I think most one panel comics are just hit and miss and mostly MISS… BUT… in a world gone mad, there is a one panel webcomic out there who gets it right– Saturday Morning Breakfast Cereal – http://www.smbc-comics.com/ — by Zach Weeeeeeener.

That thing should be read by everyone.

I assumed it was! It’s definitely the greatest one-panel gag-a-day pamphlet out there.

I don’t think having “two guys on a couch playing videogames” is a good fallback for … well, for anything.

First, gag-a-day without continuity is much harder than storyline-driven humor. If you keep at it, you will be driven to work harder for your humor. Some might call that growth.

Second, don’t like his art if you don’t like his art, but your reasoning is fallacious. His choices with regard to perspective are clearly intentional – they relax the eye since they set the expectation that things aren’t going to be perfectly straight, or bound by gravity, etc. You may as well go after Degas because his floors go up too steeply and things look flat against them.

That one porkwrench you keep harping on (the one with the pig and the big wrench) actually has a very pleasing line, and nice variety in the thicknesses of line.

No matter what kind of comic you’re doing, there’s always room for improvement, whether it’s in the art or writing or whatever.

It’s reductive and false to claim that a comic is necessarily doomed to stagnation because of its format. But I don’t think that’s really what you’re trying to say.

What this post says to me is “Hey, so you’re going to start a webcomic! Great! You better not suck at it, or your comic won’t be very good!” It’s true, yes, but not very helpful.

Jeph all usin’ big words like reductive.

HEY ZACH DRAW ME A HUMPBACK WHALE WITH AN ENGLISH DEGREE

well now I have to, you said it in public. Curse You J. Jonah Jacqueson!

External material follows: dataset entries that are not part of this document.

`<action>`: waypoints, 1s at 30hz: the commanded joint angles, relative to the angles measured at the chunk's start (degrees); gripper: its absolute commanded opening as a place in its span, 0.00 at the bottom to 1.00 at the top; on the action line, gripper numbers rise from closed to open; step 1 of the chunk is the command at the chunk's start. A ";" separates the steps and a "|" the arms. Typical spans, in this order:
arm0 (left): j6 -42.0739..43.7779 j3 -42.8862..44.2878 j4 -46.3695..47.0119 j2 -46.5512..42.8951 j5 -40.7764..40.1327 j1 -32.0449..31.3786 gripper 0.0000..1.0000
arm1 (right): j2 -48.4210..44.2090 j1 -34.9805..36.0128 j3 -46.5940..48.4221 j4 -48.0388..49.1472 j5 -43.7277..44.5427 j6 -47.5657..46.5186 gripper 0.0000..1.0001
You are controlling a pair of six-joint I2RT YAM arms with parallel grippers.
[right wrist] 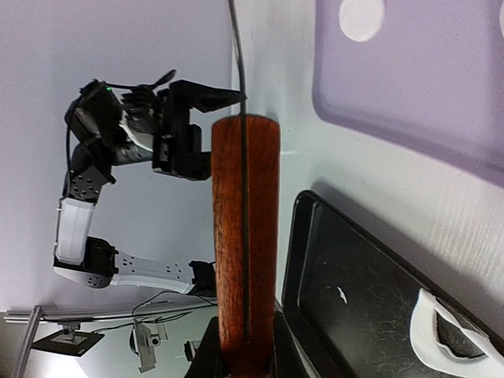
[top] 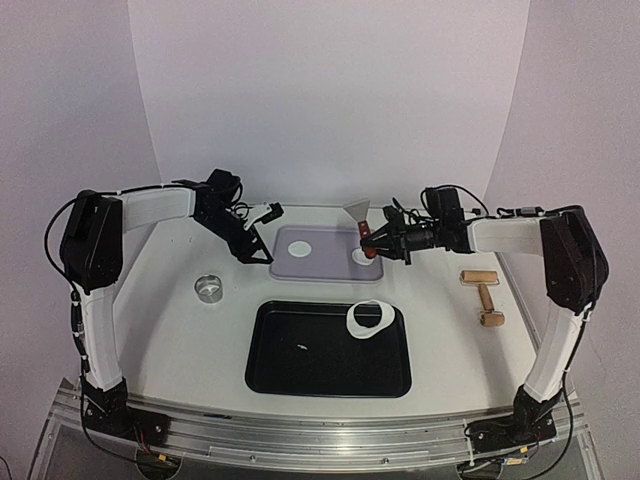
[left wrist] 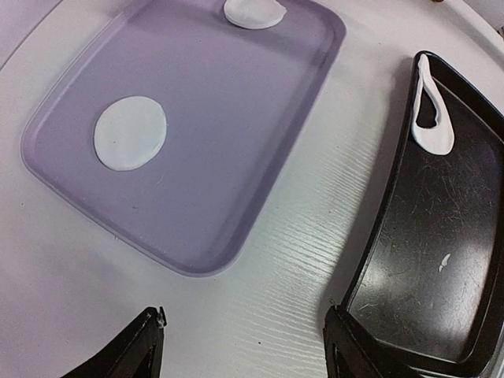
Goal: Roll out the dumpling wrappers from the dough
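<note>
A: Overhead view, clock set on the purple tray [top: 320, 262]. Where are the wrappers?

B: There are two. First wrapper [top: 300, 246] lies flat inside the tray, a little toward 9 o'clock. It is round and white, and nothing touches it. The left wrist camera shows it [left wrist: 130, 132] well inside the rim. Second wrapper [top: 360, 257] sits at the 3 o'clock edge. From the left wrist it [left wrist: 254, 12] seems to lap onto the rim.

A: Left claw?

B: Left claw [top: 272, 235] hangs over the tray's 9 o'clock edge, off the bench [top: 170, 330]. Its fingers are spread wide and hold nothing. Both tips [left wrist: 135, 346] show low in its own camera, with bare bench between them.

A: Right claw?

B: Right claw [top: 378, 240] is clamped on the reddish wooden handle of a scraper [top: 357, 209]. It is at the tray's 3 o'clock, just beside the second wrapper. The right wrist view shows the handle [right wrist: 244, 236] seated between the fingers, the blade seen edge-on. Whether the tool touches the wrapper, I cannot tell.

A: The rest of the bench?

B: Black tray [top: 330, 375] at 6 o'clock. A dough ring [top: 368, 318] with a hole is draped on its 1 o'clock corner. Steel ring [top: 209, 288] at 8 o'clock. Wooden rolling pin [top: 484, 297] at 4 o'clock, well apart from both trays.
</note>
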 commanded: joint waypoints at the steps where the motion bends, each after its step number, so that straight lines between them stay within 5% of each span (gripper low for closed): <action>1: -0.33 0.99 0.86 -2.82 -0.35 0.08 0.69 | -2.44 -0.02 1.51 13.51 -1.31 6.68 0.00; 6: 0.00 0.92 0.71 -2.99 -0.38 0.06 0.69 | -4.67 -0.21 1.48 11.04 1.43 4.24 0.00; 9: 0.10 0.96 0.60 -3.05 -0.56 0.10 0.69 | -6.79 -0.54 9.28 -17.25 12.02 -11.49 0.00; 14: -0.43 1.24 0.66 -3.39 -0.06 0.06 0.69 | -3.38 -0.48 30.67 -62.99 53.32 -32.21 0.00; 18: -0.95 0.99 0.85 -3.68 -0.04 0.08 0.69 | 3.50 -0.16 36.28 -85.87 88.19 -41.28 0.00; 23: -1.18 0.61 0.78 -3.38 -0.05 0.07 0.69 | 8.48 -0.16 27.71 -95.14 110.44 -44.78 0.00; 30: -1.43 0.85 0.05 -3.06 0.25 0.08 0.69 | 11.27 2.44 25.53 -96.25 113.18 -43.24 0.00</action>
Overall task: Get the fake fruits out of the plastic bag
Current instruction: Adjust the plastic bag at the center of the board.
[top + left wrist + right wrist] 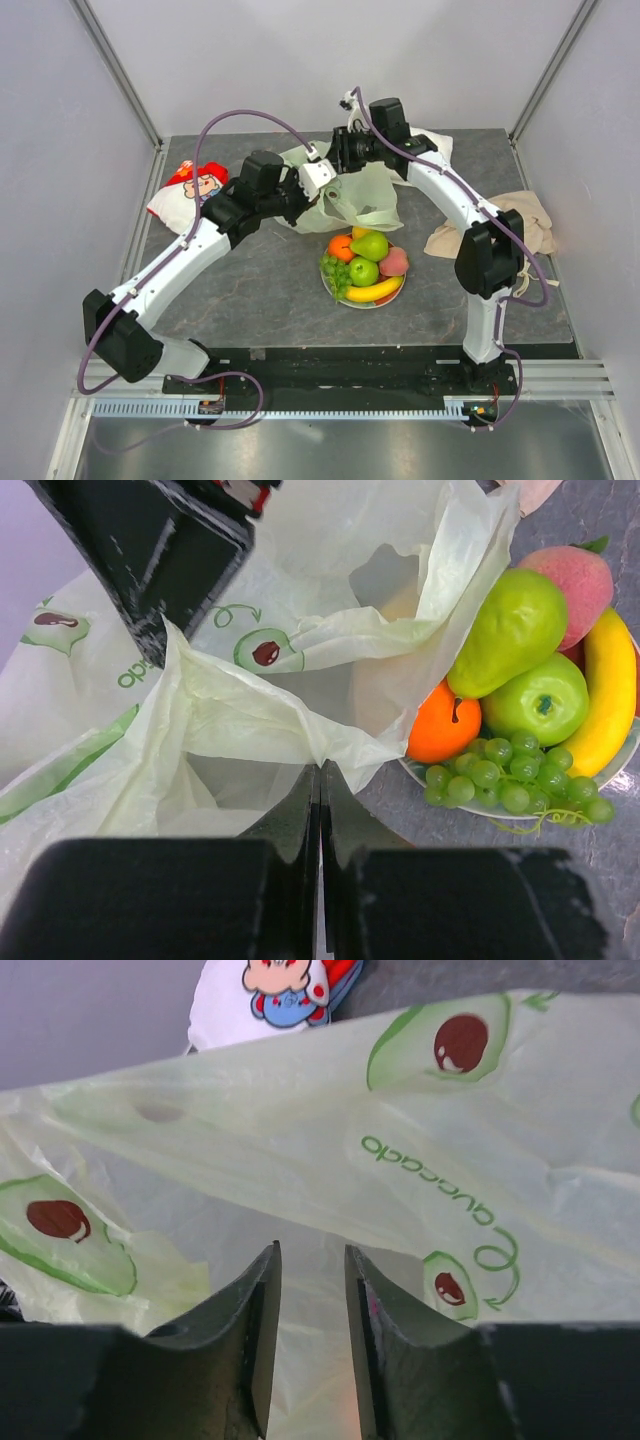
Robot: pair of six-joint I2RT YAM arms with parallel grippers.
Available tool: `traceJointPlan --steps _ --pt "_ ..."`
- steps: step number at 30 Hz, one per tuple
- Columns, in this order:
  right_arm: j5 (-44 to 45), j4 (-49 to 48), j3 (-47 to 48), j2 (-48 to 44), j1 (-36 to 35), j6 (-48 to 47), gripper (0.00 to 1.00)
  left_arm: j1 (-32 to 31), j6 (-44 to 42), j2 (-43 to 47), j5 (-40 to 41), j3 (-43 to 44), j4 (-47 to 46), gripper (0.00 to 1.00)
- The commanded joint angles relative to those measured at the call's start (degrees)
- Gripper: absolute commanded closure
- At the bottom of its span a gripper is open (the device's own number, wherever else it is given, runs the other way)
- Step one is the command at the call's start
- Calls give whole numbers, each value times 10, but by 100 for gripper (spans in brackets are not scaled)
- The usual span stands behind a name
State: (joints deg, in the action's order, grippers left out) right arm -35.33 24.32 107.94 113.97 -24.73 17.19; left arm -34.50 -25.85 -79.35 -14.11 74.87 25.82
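Note:
The pale-green plastic bag (352, 195) lies crumpled behind the plate, its mouth gaping toward the fruits (385, 580). My left gripper (322, 768) is shut on a fold of the bag's rim (318, 178). My right gripper (312, 1252) hovers at the bag's far side (338, 152), jaws apart with bag film (300, 1160) just past the tips. Fake fruits sit on the plate (343, 296): pear (505, 630), green apple (535, 702), orange (443, 730), banana (605, 705), peach (572, 575), grapes (505, 778). No fruit shows clearly inside the bag.
A red-and-white cartoon snack packet (190, 188) lies at the back left. A beige cloth (500, 228) is bunched at the right beside the right arm's elbow, and a white cloth (432, 145) lies behind the bag. Grey walls enclose the table.

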Motion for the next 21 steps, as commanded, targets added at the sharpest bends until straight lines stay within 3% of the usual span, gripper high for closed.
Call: traceJointPlan --steps 1,11,15,21 --pt "-40 6 -24 5 -2 -1 63 0 26 25 -14 -14 -16 98" --pt "-95 -3 -67 29 -41 -10 73 0 15 61 -14 -63 -53 98" --pt "-37 -4 -53 56 -56 -18 68 0 21 69 -23 -67 -54 98" --pt "83 -12 -20 95 -67 -66 69 0 16 77 -53 -61 -38 98"
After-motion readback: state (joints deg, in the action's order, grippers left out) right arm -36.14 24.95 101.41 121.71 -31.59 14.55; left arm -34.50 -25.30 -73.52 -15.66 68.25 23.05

gag-a-day sounds like it’s easier than it is. Nataliedee and Drew make it look so easy.

Some day someone is going to have to make a gag-a-day comic in the literal sense: Comics that make you start to vomit.

Even if there isn’t character development, you can still be funny or poignant in a gag-a-day strip in a way that may affect more people than a poorly-done, unfunny strip that focuses on the exposition and backstory of its characters. There are a lot of story-driven “funny” webcomics out there that are very nice artistically, and yet terribly unfunny. With a gag-a-day strip, it’s not that there isn’t room to grow. It’s just you aren’t pushed to explore backstory in the same way. You can do it, however most gag-a-day comic writers focus instead on developing their timing. They focus on their joke-telling ability. Because at the end of the day, they are telling jokes. They might not be exploring the nuances of the childhood of their characters, but that’s not what they’re trying to do. And The Far Side wouldn’t have been any better if it had been a Penny-arcade or Scary-go-Round rip-off.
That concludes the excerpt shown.